DIRECTIONS: Report all lines of the data below that hold the word "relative".

[Stored items]
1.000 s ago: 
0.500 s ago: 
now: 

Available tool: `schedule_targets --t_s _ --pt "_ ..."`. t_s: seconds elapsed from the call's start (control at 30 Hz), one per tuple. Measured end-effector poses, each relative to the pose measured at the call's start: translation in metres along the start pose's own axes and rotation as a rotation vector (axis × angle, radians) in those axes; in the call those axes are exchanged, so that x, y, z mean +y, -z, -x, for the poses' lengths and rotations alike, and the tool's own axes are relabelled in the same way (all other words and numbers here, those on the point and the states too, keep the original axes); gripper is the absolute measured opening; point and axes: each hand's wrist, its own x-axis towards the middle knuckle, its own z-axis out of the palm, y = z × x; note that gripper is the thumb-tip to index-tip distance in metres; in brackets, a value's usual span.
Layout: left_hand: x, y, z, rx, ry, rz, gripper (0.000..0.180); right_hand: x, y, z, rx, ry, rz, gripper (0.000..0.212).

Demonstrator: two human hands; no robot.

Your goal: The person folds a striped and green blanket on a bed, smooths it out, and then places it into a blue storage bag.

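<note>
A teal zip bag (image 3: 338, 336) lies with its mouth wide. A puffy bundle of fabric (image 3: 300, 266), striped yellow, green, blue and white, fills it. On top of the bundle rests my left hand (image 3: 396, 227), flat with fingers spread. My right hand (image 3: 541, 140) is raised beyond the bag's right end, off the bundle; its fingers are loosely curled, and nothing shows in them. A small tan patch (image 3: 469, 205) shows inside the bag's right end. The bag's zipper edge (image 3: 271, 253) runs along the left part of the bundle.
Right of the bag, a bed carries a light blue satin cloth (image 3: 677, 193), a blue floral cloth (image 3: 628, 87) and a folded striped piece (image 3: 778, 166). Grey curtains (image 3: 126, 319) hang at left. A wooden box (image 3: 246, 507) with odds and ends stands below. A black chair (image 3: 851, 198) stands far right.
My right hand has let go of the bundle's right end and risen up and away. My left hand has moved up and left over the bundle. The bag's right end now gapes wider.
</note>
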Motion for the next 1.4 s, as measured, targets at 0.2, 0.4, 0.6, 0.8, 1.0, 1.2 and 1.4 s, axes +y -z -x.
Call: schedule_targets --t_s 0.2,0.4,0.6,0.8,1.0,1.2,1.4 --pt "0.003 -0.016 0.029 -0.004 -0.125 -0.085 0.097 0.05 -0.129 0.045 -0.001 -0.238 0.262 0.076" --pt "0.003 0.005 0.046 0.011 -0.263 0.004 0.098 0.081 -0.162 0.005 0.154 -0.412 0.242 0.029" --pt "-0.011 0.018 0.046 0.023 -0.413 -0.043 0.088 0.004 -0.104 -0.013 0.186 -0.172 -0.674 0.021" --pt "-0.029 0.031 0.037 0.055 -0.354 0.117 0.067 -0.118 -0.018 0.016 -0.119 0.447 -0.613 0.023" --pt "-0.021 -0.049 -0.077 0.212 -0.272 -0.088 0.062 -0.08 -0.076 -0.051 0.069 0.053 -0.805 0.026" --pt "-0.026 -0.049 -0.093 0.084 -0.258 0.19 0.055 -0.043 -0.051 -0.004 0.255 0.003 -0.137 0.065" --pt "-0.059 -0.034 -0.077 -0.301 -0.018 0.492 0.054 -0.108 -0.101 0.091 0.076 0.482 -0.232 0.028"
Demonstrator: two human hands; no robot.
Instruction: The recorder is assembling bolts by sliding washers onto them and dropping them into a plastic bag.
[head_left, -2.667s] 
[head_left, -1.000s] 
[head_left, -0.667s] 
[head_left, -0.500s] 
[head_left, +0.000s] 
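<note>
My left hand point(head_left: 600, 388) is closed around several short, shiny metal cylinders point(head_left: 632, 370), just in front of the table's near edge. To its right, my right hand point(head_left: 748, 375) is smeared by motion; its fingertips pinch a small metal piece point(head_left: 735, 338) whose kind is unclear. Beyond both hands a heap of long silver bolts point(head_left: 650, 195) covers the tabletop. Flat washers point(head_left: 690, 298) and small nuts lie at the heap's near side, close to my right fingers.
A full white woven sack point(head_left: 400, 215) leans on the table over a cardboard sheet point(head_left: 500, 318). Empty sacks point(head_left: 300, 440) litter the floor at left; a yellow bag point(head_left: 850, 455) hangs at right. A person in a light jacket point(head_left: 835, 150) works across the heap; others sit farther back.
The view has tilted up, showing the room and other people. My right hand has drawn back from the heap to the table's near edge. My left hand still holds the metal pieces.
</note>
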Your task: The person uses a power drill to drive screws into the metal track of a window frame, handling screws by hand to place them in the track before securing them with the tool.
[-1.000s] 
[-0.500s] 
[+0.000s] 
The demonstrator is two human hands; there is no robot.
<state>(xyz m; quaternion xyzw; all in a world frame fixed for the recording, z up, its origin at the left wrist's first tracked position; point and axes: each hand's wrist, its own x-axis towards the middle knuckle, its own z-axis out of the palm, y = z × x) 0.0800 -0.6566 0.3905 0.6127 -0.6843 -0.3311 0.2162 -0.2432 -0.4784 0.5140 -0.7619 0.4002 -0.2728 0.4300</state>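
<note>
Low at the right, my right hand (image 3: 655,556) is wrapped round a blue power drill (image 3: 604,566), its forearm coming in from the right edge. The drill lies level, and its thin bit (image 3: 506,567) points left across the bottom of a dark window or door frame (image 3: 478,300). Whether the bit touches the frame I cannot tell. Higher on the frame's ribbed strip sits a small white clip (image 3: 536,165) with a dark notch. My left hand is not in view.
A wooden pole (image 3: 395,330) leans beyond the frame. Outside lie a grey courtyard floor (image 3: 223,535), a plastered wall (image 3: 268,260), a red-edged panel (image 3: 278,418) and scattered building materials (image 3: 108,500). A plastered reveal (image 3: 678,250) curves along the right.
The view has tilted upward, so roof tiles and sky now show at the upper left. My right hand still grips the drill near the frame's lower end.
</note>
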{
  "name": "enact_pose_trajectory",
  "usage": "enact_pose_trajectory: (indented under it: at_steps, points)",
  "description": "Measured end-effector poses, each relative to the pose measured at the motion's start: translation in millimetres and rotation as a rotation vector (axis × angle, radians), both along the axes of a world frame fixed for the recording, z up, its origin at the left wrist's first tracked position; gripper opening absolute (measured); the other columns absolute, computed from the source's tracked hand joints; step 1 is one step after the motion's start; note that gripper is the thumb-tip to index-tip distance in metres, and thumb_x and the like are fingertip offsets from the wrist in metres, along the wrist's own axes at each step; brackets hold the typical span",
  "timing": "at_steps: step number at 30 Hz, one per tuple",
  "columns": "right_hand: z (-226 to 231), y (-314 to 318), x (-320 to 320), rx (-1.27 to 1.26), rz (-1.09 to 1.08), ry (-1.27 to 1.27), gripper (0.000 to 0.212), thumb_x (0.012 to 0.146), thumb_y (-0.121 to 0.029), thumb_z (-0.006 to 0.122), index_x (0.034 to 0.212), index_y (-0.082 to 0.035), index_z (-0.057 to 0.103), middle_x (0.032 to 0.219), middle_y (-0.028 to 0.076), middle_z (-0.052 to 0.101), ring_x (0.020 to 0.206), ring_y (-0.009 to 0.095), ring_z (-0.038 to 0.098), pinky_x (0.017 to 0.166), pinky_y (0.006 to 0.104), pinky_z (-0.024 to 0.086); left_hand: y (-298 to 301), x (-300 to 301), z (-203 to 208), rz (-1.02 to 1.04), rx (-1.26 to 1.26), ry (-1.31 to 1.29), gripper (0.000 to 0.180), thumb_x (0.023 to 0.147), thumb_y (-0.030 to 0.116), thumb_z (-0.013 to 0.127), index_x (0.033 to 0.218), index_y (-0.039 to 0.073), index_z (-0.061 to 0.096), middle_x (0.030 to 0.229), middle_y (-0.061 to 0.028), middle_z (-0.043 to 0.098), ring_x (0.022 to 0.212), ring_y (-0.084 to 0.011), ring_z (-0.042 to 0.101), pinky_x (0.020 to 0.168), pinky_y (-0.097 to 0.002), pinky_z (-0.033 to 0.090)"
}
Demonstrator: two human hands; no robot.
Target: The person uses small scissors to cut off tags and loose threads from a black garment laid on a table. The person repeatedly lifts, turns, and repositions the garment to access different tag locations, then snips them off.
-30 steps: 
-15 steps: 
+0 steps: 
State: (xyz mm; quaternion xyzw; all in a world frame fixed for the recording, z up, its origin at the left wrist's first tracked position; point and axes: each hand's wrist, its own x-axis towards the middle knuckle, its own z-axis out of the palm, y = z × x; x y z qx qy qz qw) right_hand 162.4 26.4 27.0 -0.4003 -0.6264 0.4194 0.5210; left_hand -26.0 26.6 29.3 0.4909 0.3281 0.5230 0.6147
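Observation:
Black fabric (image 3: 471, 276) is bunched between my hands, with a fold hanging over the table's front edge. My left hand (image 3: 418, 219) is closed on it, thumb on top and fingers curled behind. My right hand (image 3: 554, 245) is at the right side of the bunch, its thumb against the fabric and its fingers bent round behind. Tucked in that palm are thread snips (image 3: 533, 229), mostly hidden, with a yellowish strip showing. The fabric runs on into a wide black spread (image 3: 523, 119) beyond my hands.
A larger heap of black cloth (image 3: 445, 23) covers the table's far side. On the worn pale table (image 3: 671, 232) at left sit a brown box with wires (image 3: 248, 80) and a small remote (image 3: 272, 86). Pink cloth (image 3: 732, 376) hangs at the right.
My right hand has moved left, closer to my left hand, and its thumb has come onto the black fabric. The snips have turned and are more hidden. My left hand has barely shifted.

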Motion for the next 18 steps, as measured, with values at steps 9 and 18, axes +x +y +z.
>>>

ANSWER SECTION:
Available tool: `schedule_targets --t_s _ --pt "_ ..."`. t_s: seconds elapsed from the call's start (control at 30 Hz), one per tuple. Measured end-effector poses, each relative to the pose measured at the call's start: translation in metres along the start pose's own axes and rotation as a rotation vector (axis × angle, radians) in those axes; in the call those axes are exchanged, so that x, y, z mean +y, -z, -x, for the poses' lengths and rotations alike, and the tool's own axes are relabelled in the same way (all other words and numbers here, those on the point and the states too, keep the original axes); gripper is the absolute measured opening; point and axes: each hand's wrist, its own x-axis towards the middle knuckle, its own z-axis out of the palm, y = z × x; note that gripper is the thumb-tip to index-tip distance in metres; in brackets, a value's usual span.
  "description": "Measured end-effector poses, each relative to the pose measured at the motion's start: translation in millimetres and rotation as a rotation vector (axis × angle, radians), both along the axes of a world frame fixed for the recording, z up, its origin at the left wrist's first tracked position; gripper opening absolute (measured); the other columns absolute, computed from the source's tracked hand joints; step 1 is one step after the motion's start; note that gripper is the thumb-tip to index-tip distance in metres, and thumb_x and the like are fingertip offsets from the wrist in metres, along the wrist's own axes at each step; brackets hold the typical span",

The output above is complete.